> _WHAT NEEDS TO BE DONE_
When you reach the listing, restate it word for word, leaving nothing out.

> _DATA_
*****

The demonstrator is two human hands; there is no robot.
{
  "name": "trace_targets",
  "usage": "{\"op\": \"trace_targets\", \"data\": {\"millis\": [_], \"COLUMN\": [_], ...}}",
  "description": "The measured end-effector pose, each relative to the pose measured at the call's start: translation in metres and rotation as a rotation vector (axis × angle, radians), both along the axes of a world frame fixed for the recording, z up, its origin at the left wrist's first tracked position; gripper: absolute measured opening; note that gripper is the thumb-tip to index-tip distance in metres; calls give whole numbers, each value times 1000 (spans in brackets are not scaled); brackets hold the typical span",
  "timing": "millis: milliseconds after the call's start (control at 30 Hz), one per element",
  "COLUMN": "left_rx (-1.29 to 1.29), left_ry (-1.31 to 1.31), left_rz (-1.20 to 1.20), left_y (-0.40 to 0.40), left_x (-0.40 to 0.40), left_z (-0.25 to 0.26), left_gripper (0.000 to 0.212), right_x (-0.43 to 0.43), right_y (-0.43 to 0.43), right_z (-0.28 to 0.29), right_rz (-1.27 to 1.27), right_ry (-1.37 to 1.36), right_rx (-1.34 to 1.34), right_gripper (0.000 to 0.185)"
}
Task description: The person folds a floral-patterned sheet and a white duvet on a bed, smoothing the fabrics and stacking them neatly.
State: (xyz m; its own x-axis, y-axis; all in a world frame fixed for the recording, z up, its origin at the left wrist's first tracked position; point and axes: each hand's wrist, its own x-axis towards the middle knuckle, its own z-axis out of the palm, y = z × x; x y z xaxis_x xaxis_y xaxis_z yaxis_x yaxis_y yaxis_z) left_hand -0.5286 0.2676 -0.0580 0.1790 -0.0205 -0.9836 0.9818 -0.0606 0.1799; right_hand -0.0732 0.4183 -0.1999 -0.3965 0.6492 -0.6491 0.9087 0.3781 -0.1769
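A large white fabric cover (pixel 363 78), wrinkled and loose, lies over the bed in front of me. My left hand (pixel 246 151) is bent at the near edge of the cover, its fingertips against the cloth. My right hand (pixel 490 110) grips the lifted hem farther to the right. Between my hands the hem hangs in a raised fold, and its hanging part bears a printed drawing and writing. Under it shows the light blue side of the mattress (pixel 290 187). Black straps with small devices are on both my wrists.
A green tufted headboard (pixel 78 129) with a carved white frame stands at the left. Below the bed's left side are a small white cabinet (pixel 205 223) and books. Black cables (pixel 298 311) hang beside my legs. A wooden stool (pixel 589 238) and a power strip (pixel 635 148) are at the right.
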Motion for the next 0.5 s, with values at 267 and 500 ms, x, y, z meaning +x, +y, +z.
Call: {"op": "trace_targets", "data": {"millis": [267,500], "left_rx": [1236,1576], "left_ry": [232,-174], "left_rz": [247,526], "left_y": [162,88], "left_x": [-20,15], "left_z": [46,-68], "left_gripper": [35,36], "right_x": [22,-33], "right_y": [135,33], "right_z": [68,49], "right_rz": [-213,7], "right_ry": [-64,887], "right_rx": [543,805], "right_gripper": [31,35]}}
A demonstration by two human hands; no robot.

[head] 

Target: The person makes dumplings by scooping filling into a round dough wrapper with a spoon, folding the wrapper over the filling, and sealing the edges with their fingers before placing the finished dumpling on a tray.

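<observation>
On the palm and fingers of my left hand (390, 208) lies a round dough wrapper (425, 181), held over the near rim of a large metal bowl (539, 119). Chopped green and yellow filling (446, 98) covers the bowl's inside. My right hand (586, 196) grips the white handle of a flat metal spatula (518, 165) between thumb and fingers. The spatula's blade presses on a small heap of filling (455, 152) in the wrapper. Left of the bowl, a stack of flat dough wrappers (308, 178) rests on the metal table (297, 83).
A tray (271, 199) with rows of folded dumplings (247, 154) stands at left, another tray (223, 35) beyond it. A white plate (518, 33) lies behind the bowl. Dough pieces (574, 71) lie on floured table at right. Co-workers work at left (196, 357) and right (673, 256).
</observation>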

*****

> _RESULT FOR THIS TASK_
The demonstrator is two human hands; there is no robot.
{
  "name": "trace_targets",
  "usage": "{\"op\": \"trace_targets\", \"data\": {\"millis\": [_], \"COLUMN\": [_], ...}}",
  "description": "The measured end-effector pose, each relative to the pose measured at the call's start: translation in metres and rotation as a rotation vector (axis × angle, radians), both along the axes of a world frame fixed for the recording, z up, its origin at the left wrist's first tracked position; gripper: absolute measured opening; note that gripper is the thumb-tip to index-tip distance in metres; calls give whole numbers, each value times 1000 (spans in brackets are not scaled); brackets hold the typical span",
  "timing": "millis: milliseconds after the call's start (control at 30 Hz), one per element",
  "COLUMN": "left_rx (-1.29 to 1.29), left_ry (-1.31 to 1.31), left_rz (-1.20 to 1.20), left_y (-0.40 to 0.40), left_x (-0.40 to 0.40), left_z (-0.25 to 0.26), left_gripper (0.000 to 0.212), right_x (-0.43 to 0.43), right_y (-0.43 to 0.43), right_z (-0.28 to 0.29), right_rz (-1.27 to 1.27), right_ry (-1.37 to 1.36), right_rx (-1.34 to 1.34), right_gripper (0.000 to 0.185)"
}
Task description: The person folds a floral-patterned sheet and a white duvet on a bed, smoothing the fabrics and stacking them neatly.
State: (xyz m; its own x-axis, y-axis; all in a world frame fixed for the recording, z up, its origin at the left wrist's first tracked position; point and axes: each hand's wrist, its own x-axis towards the middle knuckle, its own z-axis out of the palm, y = z × x; x y z xaxis_x xaxis_y xaxis_z yaxis_x yaxis_y yaxis_z) left_hand -0.5286 0.2676 -0.0580 0.1790 -0.0205 -0.9836 0.9818 -0.0606 0.1799; right_hand -0.0732 0.4183 -0.1999 -0.3965 0.6492 -0.6491 0.9087 0.3781 -0.1769
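A large white fabric cover (pixel 363 78), wrinkled and loose, lies over the bed in front of me. My left hand (pixel 246 151) is bent at the near edge of the cover, its fingertips against the cloth. My right hand (pixel 490 110) grips the lifted hem farther to the right. Between my hands the hem hangs in a raised fold, and its hanging part bears a printed drawing and writing. Under it shows the light blue side of the mattress (pixel 290 187). Black straps with small devices are on both my wrists.
A green tufted headboard (pixel 78 129) with a carved white frame stands at the left. Below the bed's left side are a small white cabinet (pixel 205 223) and books. Black cables (pixel 298 311) hang beside my legs. A wooden stool (pixel 589 238) and a power strip (pixel 635 148) are at the right.
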Motion for the next 0.5 s, with values at 267 and 500 ms, x, y, z meaning +x, +y, +z.
Call: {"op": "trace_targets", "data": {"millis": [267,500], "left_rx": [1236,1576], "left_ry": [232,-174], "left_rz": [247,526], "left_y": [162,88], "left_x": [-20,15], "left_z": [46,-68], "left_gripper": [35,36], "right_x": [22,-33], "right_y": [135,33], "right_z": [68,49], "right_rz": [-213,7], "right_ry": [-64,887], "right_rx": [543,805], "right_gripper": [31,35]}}
A demonstration by two human hands; no robot.

[head] 

Target: The person makes dumplings by scooping filling into a round dough wrapper with a spoon, folding the wrapper over the filling, and sealing the edges with their fingers before placing the finished dumpling on a tray.

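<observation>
On the palm and fingers of my left hand (390, 208) lies a round dough wrapper (425, 181), held over the near rim of a large metal bowl (539, 119). Chopped green and yellow filling (446, 98) covers the bowl's inside. My right hand (586, 196) grips the white handle of a flat metal spatula (518, 165) between thumb and fingers. The spatula's blade presses on a small heap of filling (455, 152) in the wrapper. Left of the bowl, a stack of flat dough wrappers (308, 178) rests on the metal table (297, 83).
A tray (271, 199) with rows of folded dumplings (247, 154) stands at left, another tray (223, 35) beyond it. A white plate (518, 33) lies behind the bowl. Dough pieces (574, 71) lie on floured table at right. Co-workers work at left (196, 357) and right (673, 256).
</observation>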

Work on this exercise has been finished.